## Work required:
Please write out all of the records below exactly as they appear.

## Task input:
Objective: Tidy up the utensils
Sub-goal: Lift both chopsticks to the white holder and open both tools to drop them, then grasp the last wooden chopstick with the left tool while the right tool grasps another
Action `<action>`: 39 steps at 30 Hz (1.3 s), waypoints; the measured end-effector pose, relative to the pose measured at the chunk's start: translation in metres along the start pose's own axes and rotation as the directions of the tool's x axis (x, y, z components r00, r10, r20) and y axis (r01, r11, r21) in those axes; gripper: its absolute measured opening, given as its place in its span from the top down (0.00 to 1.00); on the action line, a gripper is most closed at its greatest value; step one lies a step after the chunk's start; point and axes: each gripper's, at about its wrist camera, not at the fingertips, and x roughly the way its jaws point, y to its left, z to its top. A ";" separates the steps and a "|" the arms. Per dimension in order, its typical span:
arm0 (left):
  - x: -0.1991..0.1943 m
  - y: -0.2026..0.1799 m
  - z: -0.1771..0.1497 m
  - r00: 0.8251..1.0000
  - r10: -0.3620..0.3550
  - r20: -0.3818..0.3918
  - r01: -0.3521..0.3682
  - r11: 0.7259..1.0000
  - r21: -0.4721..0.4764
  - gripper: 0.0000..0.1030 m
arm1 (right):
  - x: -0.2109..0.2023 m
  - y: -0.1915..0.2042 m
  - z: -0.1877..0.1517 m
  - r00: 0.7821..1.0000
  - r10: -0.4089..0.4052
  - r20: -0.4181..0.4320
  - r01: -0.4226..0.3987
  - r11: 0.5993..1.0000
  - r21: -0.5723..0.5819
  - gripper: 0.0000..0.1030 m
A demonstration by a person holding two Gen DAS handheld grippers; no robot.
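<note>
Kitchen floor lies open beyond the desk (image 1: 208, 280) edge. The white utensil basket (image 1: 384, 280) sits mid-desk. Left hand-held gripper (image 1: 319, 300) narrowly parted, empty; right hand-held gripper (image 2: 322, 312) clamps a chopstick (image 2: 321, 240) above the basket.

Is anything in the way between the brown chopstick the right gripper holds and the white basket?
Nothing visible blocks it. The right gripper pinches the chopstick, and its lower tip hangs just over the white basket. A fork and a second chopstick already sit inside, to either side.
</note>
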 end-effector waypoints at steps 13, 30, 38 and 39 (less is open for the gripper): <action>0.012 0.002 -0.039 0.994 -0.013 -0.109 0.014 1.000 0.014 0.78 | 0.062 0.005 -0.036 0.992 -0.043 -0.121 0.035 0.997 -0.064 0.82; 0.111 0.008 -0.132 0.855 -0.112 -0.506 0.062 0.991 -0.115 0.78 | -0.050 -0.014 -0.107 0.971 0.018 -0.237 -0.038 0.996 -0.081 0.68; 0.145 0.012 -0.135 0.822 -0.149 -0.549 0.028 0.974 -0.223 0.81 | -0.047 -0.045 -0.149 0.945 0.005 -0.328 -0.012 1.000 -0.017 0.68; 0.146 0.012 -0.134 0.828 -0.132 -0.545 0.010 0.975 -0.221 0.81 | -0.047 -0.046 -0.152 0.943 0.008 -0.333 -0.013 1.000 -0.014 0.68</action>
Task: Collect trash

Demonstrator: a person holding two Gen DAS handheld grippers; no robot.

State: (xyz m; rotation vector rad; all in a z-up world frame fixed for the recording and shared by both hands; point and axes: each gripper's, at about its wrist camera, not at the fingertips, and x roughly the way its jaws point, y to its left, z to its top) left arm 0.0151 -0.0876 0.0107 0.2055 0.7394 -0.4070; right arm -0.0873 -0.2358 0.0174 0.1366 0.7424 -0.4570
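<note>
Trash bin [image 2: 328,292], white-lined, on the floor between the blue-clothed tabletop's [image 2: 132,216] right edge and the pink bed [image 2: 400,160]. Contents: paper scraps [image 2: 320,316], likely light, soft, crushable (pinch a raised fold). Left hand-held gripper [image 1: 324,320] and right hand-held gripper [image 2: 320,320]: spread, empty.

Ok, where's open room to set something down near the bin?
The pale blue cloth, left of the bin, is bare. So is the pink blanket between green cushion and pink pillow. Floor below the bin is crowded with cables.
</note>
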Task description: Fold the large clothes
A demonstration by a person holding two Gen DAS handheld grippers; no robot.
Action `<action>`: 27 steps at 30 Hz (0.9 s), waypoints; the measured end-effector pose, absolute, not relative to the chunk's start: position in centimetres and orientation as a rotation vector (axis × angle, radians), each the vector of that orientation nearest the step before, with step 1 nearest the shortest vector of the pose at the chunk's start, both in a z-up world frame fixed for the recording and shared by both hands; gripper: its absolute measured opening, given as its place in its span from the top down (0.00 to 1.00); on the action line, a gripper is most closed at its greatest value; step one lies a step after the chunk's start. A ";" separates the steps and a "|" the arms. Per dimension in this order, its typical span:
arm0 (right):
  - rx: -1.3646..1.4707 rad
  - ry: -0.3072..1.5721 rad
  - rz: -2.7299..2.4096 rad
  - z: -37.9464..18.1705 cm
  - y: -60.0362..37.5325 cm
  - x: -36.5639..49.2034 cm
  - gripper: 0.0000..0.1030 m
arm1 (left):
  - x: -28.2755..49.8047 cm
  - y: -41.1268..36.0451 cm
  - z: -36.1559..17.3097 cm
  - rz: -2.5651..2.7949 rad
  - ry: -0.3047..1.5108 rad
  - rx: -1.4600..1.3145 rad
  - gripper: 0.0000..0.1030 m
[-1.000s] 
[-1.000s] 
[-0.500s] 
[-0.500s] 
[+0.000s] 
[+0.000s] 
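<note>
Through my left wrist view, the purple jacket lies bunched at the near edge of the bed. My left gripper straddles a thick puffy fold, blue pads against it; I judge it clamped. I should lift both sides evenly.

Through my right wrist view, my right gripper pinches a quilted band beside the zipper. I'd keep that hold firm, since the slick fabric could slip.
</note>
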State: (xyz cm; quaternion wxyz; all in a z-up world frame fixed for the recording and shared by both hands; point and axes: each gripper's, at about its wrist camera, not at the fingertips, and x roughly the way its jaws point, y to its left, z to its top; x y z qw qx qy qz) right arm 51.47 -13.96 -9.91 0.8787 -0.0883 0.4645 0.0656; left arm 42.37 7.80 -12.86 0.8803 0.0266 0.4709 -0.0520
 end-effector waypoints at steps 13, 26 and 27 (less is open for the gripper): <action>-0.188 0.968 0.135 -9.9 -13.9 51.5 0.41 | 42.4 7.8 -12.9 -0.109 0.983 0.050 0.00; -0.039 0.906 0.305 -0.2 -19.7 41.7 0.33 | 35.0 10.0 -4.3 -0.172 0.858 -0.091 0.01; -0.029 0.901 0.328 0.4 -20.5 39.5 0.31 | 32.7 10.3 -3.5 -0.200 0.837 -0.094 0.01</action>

## Written response:
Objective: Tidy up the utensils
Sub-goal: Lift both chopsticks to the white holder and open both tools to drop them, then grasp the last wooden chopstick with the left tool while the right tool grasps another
Action `<action>`: 39 steps at 30 Hz (1.3 s), waypoints; the measured end-effector pose, relative to the pose measured at the chunk's start: translation in metres along the start pose's own axes and rotation as the directions of the tool's x axis (x, y, z components r00, r10, r20) and y axis (r01, r11, r21) in those axes; gripper: its absolute measured opening, given as its place in its span from the top down (0.00 to 1.00); on the action line, a gripper is most closed at its greatest value; step one lies a step after the chunk's start; point and axes: each gripper's, at about its wrist camera, not at the fingertips, and x roughly the way its jaws point, y to its left, z to its top. A ";" separates the steps and a "|" the arms. Per dimension in order, its typical span:
arm0 (left):
  - x: -0.1991..0.1943 m
  - y: -0.2026..0.1799 m
  - z: -0.1771..0.1497 m
  - r00: 0.8251..1.0000
  - r10: -0.3620..0.3550
  - r20: -0.3818..0.3918
  - r01: -0.3521..0.3682
  - r11: 0.7259..1.0000
  - r21: -0.4721..0.4764
  - gripper: 0.0000..0.1030 m
arm1 (right):
  - x: -0.2109..0.2023 m
  - y: -0.1915..0.2042 m
  - z: -0.1877..0.1517 m
  - r00: 0.7821..1.0000
  - r10: -0.4089..0.4052
  - r20: -0.4181..0.4320
  - r01: -0.4226..0.3987
  - r11: 0.5993..1.0000
  - r21: -0.5723..0.5819
  - gripper: 0.0000..0.1030 m
A demonstration by a person holding two Gen DAS handheld grippers; no robot.
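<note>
Kitchen floor lies open beyond the desk (image 1: 208, 280) edge. The white utensil basket (image 1: 384, 280) sits mid-desk. Left hand-held gripper (image 1: 319, 300) narrowly parted, empty; right hand-held gripper (image 2: 322, 312) clamps a chopstick (image 2: 321, 240) above the basket.

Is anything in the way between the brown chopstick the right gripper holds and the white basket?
Nothing visible blocks it. The right gripper pinches the chopstick, and its lower tip hangs just over the white basket. A fork and a second chopstick already sit inside, to either side.
</note>
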 end-effector waypoints at steps 13, 30, 38 and 39 (less is open for the gripper): <action>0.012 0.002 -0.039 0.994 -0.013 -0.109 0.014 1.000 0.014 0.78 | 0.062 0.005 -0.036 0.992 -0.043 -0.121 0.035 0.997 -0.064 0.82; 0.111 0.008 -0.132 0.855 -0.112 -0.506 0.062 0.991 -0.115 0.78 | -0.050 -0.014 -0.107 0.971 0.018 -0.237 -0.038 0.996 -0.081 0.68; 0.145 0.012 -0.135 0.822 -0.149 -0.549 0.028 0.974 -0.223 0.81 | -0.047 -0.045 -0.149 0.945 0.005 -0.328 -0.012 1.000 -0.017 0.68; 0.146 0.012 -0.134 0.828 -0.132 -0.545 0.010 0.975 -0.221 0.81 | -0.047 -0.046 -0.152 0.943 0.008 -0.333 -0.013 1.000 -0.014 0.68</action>
Task: Collect trash

Demonstrator: a person holding two Gen DAS handheld grippers; no robot.

State: (xyz m; rotation vector rad; all in a z-up world frame fixed for the recording and shared by both hands; point and axes: each gripper's, at about its wrist camera, not at the fingertips, and x roughly the way its jaws point, y to its left, z to its top) left arm 0.0151 -0.0876 0.0107 0.2055 0.7394 -0.4070; right arm -0.0873 -0.2358 0.0174 0.1366 0.7424 -0.4570
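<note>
Trash bin [image 2: 328,292], white-lined, on the floor between the blue-clothed tabletop's [image 2: 132,216] right edge and the pink bed [image 2: 400,160]. Contents: paper scraps [image 2: 320,316], likely light, soft, crushable (pinch a raised fold). Left hand-held gripper [image 1: 324,320] and right hand-held gripper [image 2: 320,320]: spread, empty.

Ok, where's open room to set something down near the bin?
The pale blue cloth, left of the bin, is bare. So is the pink blanket between green cushion and pink pillow. Floor below the bin is crowded with cables.
</note>
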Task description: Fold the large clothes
A demonstration by a person holding two Gen DAS handheld grippers; no robot.
Action `<action>`: 27 steps at 30 Hz (0.9 s), waypoints; the measured end-effector pose, absolute, not relative to the chunk's start: position in centimetres and orientation as a rotation vector (axis × angle, radians), each the vector of that orientation nearest the step before, with step 1 nearest the shortest vector of the pose at the chunk's start, both in a z-up world frame fixed for the recording and shared by both hands; gripper: its absolute measured opening, given as its place in its span from the top down (0.00 to 1.00); on the action line, a gripper is most closed at its greatest value; step one lies a step after the chunk's start. A ";" separates the steps and a "|" the arms. Per dimension in this order, its typical span:
arm0 (right):
  - rx: -1.3646..1.4707 rad
  - ry: -0.3072..1.5721 rad
  - rz: -2.7299..2.4096 rad
  - z: -37.9464..18.1705 cm
  - y: -60.0362..37.5325 cm
  - x: -36.5639..49.2034 cm
  - gripper: 0.0000..0.1030 m
arm1 (left):
  - x: -28.2755..49.8047 cm
  - y: -41.1268..36.0451 cm
  - z: -36.1559..17.3097 cm
  - rz: -2.5651..2.7949 rad
  - ry: -0.3047..1.5108 rad
  - rx: -1.4600..1.3145 rad
  - gripper: 0.0000..0.1030 m
[-1.000s] 
[-1.000s] 
[-0.500s] 
[-0.500s] 
[+0.000s] 
[+0.000s] 
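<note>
Through my left wrist view, the purple jacket lies bunched at the near edge of the bed. My left gripper straddles a thick puffy fold, blue pads against it; I judge it clamped. I should lift both sides evenly.

Through my right wrist view, my right gripper pinches a quilted band beside the zipper. I'd keep that hold firm, since the slick fabric could slip.
</note>
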State: (xyz cm; quaternion wxyz; all in a z-up world frame fixed for the recording and shared by both hands; point and axes: each gripper's, at about its wrist camera, not at the fingertips, and x roughly the way its jaws point, y to its left, z to its top; x y z qw qx qy qz) right arm 51.47 -13.96 -9.91 0.8787 -0.0883 0.4645 0.0656; left arm 42.37 7.80 -12.86 0.8803 0.0266 0.4709 -0.0520
 end-effector waypoints at steps 13, 26 and 27 (less is open for the gripper): <action>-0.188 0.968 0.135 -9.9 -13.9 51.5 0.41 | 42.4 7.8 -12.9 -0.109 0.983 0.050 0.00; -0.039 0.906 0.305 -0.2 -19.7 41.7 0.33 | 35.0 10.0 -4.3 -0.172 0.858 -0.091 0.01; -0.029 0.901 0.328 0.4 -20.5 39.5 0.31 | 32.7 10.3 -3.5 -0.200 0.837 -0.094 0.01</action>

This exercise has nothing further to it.